La faculté peut jouer pour :
- les contrats collectifs intéressant une opération à adhésion obligatoire ;
- les contrats collectifs intéressant une opération à adhésion facultative, pourvu qu’elle ne soit pas relative au remboursement ou à l’indemnisation des frais occasionnés par une maladie, une maternité ou un accident.
La faculté ne peut pas jouer pour :
- les contrats individuels ;
- les contrats collectifs intéressant une opération à adhésion facultative relative au remboursement ou à l’indemnisation des frais occasionnés par une maladie, une maternité ou un accident.
La ligne de partage est ainsi nette : la résiliation annuelle à l’initiative de la mutuelle est cantonnée aux opérations collectives, et, parmi celles à adhésion facultative, elle s’efface devant les garanties de frais de santé — domaine où la stabilité de la couverture prime sur la liberté de désengagement de l’organisme.
Une mutuelle couvre, par un contrat collectif à adhésion obligatoire, l’ensemble des salariés d’une entreprise au titre d’un régime de prévoyance. À l’approche de la date anniversaire — fixée au 1er janvier —, elle entend ne pas reconduire l’engagement : elle peut résilier le contrat, à condition d’adresser sa lettre recommandée au plus tard le 31 octobre (deux mois avant l’échéance). En revanche, si le même contrat était à adhésion facultative et portait sur le remboursement de frais de soins, cette faculté lui serait fermée.

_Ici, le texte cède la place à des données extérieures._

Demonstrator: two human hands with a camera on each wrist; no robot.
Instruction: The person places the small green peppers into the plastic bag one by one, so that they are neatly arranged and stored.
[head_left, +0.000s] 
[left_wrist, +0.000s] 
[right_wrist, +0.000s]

IV) La procédure de résiliation
A) L'observation d'un préavis
L’article L. 221-10 du Code de la mutualité subordonne l’exercice de la faculté de résiliation annuelle à l’observation d’un préavis de deux mois avant la date d’échéance. Ce délai, computé à rebours depuis la date anniversaire, ménage à l’adhérent le temps de se retourner et de souscrire, le cas échéant, une nouvelle garantie ; il interdit à la mutuelle de procéder à une rupture brutale, à la veille du renouvellement.
B) Les modalités de la résiliation
L’article L. 221-10 du Code de la mutualité prévoit que la mutuelle exerce sa faculté en envoyant à l’assuré une lettre recommandée. L’exigence d’un tel écrit n’est pas indifférente : elle confère date certaine à la manifestation de volonté de l’organisme et permet, en cas de contestation, d’établir tant l’existence de la notification que le respect du délai de préavis. La résiliation est ici un acte unilatéral réceptice, dont l’efficacité se mesure à l’aune de sa réception par l’adhérent.
V) Les effets de la résiliation
La résiliation prend effet au jour de la date anniversaire de la conclusion du contrat. Elle ne rompt donc pas l’engagement en cours d’année : elle fait simplement obstacle à la tacite reconduction, l’engagement s’éteignant à son terme naturel. Jusqu’à cette date, le contrat conserve son plein effet — les garanties demeurent dues et les cotisations exigibles — de sorte que l’adhérent n’est nullement laissé sans couverture entre la notification et l’échéance.